Speaker Femi Gbajabiamila has asked the executive to make provisions for compensation for police brutality in budget 2021, otherwise it would not be approved by the House, he said.
The Lagos Chamber of Commerce and Industry (LCCI) in the nation’s commercial nerve centre, said that over N700 billion was lost in the first 12 days of the #EndSARS protests. Part of this money would have gone to the federal treasury as value-added tax (the bulk of VAT comes from Lagos state) to be shared by the three tiers of government LCCI’s figure was before the wanton destruction of public and private properties on Tuesday and Wednesday last week.
A Lagos State government assessment of its damages put the amount of properties lost at one trillion naira.
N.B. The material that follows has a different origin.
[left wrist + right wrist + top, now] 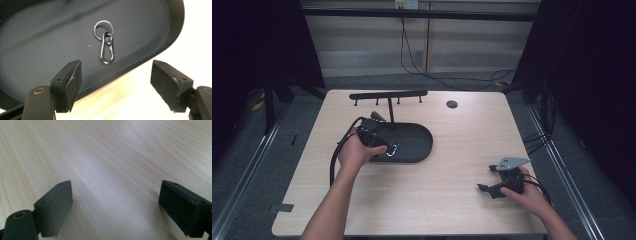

Even now it continues to lose money as some revenue-generating organisations are not fully functional yet. Overall, some billions of naira extra would be spent on recurrent expenditure by the federal and state government, money not originally budgeted for, at a time when federal government revenue is dwindling.
Private firms and organisations that were attacked are now forced to shut down and retrench workers. That means hundreds of people are now thrown into the labour market.
What about the multiplier effects, those who service these firms/businesses in one way or the other, upstream and downstream? The end result is decreased in the money in circulation, a cash crunch of sorts. There is also the fact that farm products from the north, the nation’s food basket could not be transported to the south while the protests lasted, coupled with the fact that there are now night curfews in many southern states. As a result, an average-sized onion now sells for about N100 in the south.
The ugly side of the #EndSARS protests can be classed into three phases. First, there was the clash between them and opposing groups resulting to loss of lives and injuries, which cost cannot be quantified in naira and kobo. Then came the uncontrolled destruction of properties by hoodlums that hijacked the protests, which cost is estimated at trillions of naira nationwide; and thirdly, now, looting of warehouses. The cost of this looting of warehouses is yet to be estimated. Nonetheless, it is huge with concomitant ancillary effects.